The earliest grammar school in Nantwich is usually considered to have been founded in around 1560; the first record of it, however, dates from 1572. It was founded by two London woolpackers, John and Thomas Thrush, who originated in Nantwich. William Webb, writing in 1622–3, stated that the school's aim was to further the "teaching of the children of the poor and others". The Wilbraham family later became the main benefactor and, by 1716, they were nominating the school's masters. The timber-framed school building in the churchyard of St Mary's was formerly the town's guild hall. Like the adjacent church, the schoolhouse appears to have survived the fire of 1583; it is not listed among the buildings destroyed, and Webb states that the fire consumed "all the dwellings from the river-side to the other side of the church ... saving only the school-house". In 1611, Randle Kent, an early schoolmaster, had the existing building extended with the addition of a porch to the south face.

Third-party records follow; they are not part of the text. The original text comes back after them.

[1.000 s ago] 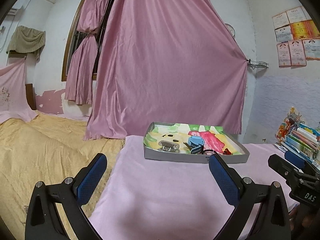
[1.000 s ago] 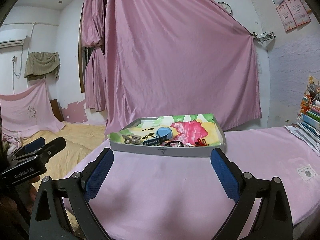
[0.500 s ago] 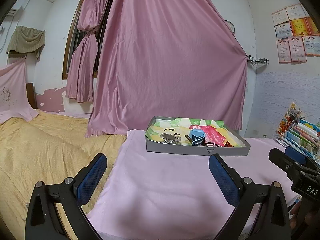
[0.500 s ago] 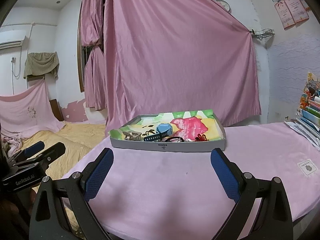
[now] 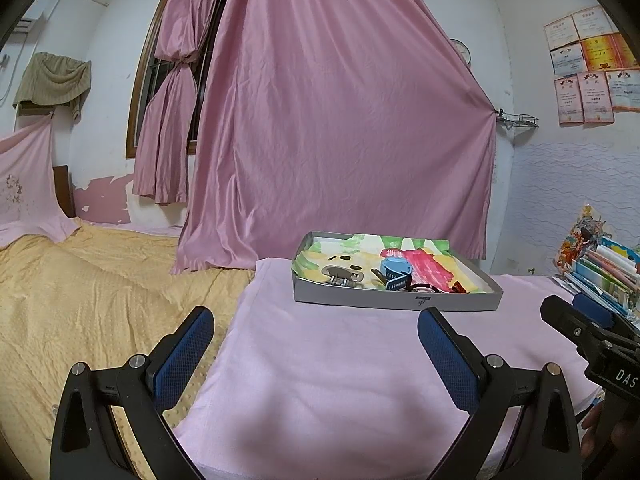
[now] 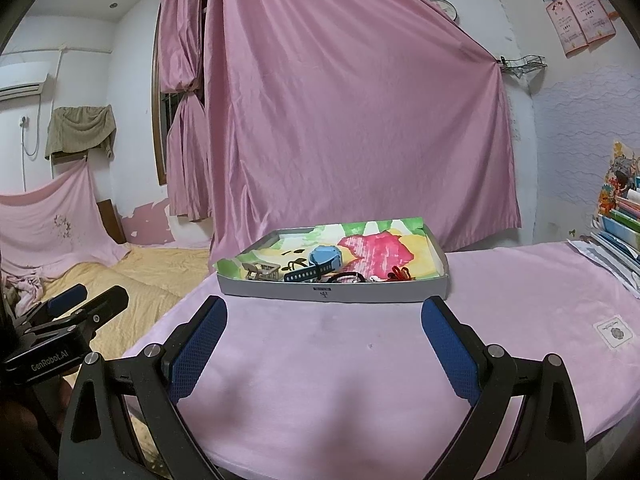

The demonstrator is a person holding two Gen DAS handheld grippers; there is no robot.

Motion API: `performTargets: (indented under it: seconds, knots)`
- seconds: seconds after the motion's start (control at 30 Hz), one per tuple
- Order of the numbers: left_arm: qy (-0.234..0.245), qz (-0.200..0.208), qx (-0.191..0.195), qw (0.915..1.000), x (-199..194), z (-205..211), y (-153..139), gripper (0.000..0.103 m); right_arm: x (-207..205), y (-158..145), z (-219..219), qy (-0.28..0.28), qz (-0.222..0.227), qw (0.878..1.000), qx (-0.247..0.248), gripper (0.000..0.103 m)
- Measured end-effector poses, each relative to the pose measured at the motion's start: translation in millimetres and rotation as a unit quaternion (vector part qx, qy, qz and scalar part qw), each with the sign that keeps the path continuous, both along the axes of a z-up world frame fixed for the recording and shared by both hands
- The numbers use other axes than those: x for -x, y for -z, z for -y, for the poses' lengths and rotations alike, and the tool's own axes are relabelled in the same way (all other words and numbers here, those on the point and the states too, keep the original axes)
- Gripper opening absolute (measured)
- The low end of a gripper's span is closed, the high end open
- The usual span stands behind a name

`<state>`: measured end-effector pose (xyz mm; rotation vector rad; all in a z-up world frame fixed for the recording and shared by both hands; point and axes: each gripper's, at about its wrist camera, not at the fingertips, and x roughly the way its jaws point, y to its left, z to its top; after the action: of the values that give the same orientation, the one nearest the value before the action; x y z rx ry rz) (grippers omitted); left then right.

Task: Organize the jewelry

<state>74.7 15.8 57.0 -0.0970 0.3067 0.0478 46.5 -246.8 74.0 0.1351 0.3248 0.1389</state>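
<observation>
A shallow grey box tray [image 5: 396, 304] [image 6: 332, 293] with a colourful painted lining stands on the pink-covered table, far side. In it lie a blue watch [image 5: 394, 270] [image 6: 322, 258], a metal clasp piece [image 5: 342, 276] [image 6: 262, 270], a dark bracelet [image 6: 346, 277] and a red string piece [image 6: 400, 274]. My left gripper [image 5: 316, 336] is open and empty, well short of the tray. My right gripper [image 6: 324, 328] is open and empty, just in front of the tray's near wall. Each gripper shows at the edge of the other's view.
The pink tablecloth [image 6: 360, 360] covers the table. A bed with a yellow cover [image 5: 80, 288] lies to the left. Stacked books [image 5: 604, 268] [image 6: 620, 224] stand at the right. A pink curtain [image 5: 340, 120] hangs behind. A small white tag [image 6: 614, 332] lies on the cloth.
Both grippers have shifted slightly; the views have dipped and risen a little. The tray and its contents have not moved. Both grippers stay open.
</observation>
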Motion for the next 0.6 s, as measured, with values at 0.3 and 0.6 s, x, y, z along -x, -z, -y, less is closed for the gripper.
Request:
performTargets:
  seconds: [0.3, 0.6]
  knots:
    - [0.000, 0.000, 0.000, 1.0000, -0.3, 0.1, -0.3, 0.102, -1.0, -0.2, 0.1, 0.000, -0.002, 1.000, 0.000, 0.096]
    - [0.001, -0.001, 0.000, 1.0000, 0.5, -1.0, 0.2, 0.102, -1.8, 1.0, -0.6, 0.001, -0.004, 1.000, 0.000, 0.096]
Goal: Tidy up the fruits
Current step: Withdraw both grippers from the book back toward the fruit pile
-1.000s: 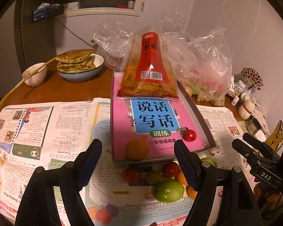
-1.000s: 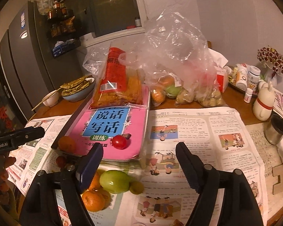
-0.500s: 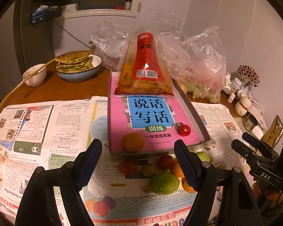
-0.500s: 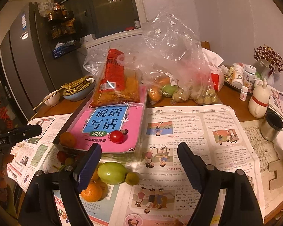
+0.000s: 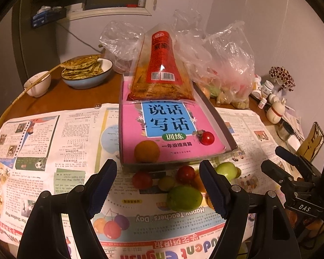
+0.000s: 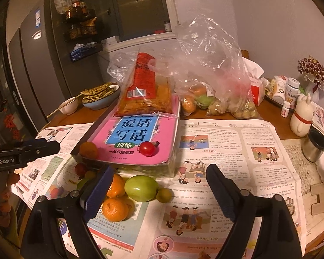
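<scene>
Loose fruit lies on the newspaper in front of a shallow tray (image 5: pixel 216 116) that holds a pink book. A large green fruit (image 5: pixel 184 197), two red tomatoes (image 5: pixel 142 180) and a small green one (image 5: pixel 166 183) sit just past my left gripper (image 5: pixel 158 166), which is open and empty. An orange fruit (image 5: pixel 146 151) and a cherry tomato (image 5: pixel 207 138) rest on the book. My right gripper (image 6: pixel 159 169) is opening its jaws with nothing between the pads. The green fruit (image 6: pixel 141 188), two oranges (image 6: pixel 115 209) and a small green fruit (image 6: pixel 164 195) lie below and between its fingers.
A red snack bag (image 5: pixel 161 75) leans on the tray's far end. Clear plastic bags of fruit (image 6: pixel 205 99) stand behind it. A bowl of flatbread (image 5: pixel 86 73) and a small bowl with chopsticks (image 5: pixel 37 84) are at the back left. Bottles, a white figurine (image 6: pixel 302 116) and a metal cup (image 6: pixel 315 144) are on the right.
The right gripper's jaws stand a little wider apart than before. The fruit, tray and left gripper have not visibly moved.
</scene>
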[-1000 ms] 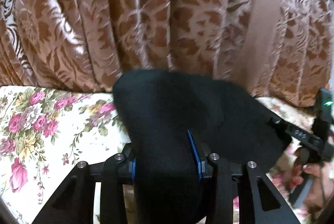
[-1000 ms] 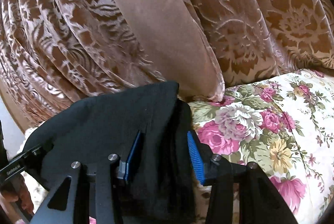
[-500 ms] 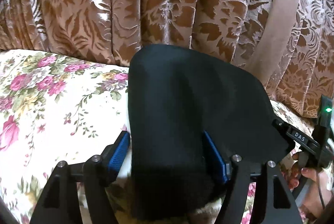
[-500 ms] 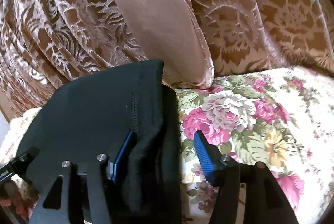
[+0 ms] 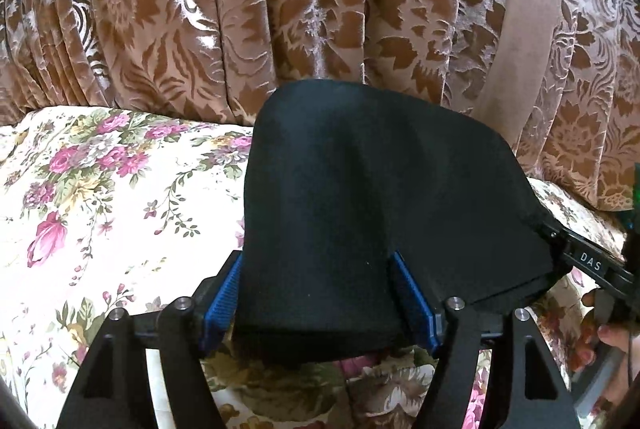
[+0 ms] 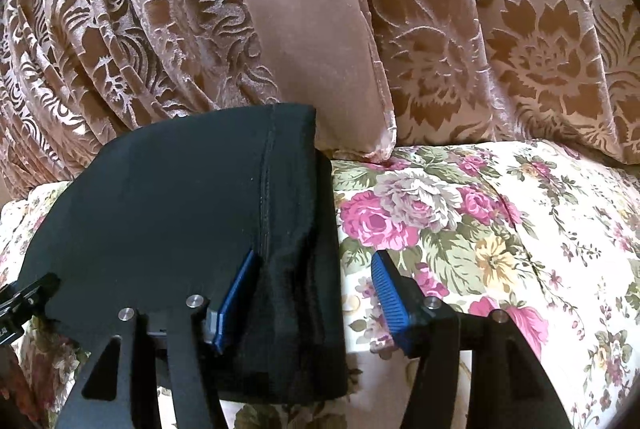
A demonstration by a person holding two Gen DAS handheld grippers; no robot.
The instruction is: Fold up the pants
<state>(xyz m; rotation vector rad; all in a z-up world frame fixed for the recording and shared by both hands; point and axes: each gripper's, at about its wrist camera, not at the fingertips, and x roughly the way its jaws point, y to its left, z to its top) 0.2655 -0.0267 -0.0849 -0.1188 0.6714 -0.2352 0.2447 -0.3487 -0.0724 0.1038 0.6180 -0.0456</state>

According to the Reverend William Walford, a pupil in the 1780s, subjects taught included Latin, Greek, writing and arithmetic. Walford described the tuition as "far from being of the highest order, as may be conceived, when one teacher had to instruct a hundred boys with no other assistance than that of an usher" and stated that pupils were frequently beaten. Until 1831, the schoolmaster was always a clergyman. In 1836, the Charity Commission recorded eight charity pupils, who received free education, nine boarders and fifty day pupils. The total annual endowment at this date amounted to £10 12s 0d, which was considered "very small". The 19th century saw the school experience problems recruiting a schoolmaster due to the low salary and the lack of a house, and the school closed in around 1858. The schoolhouse was demolished soon afterwards, when St Mary's was undergoing restoration.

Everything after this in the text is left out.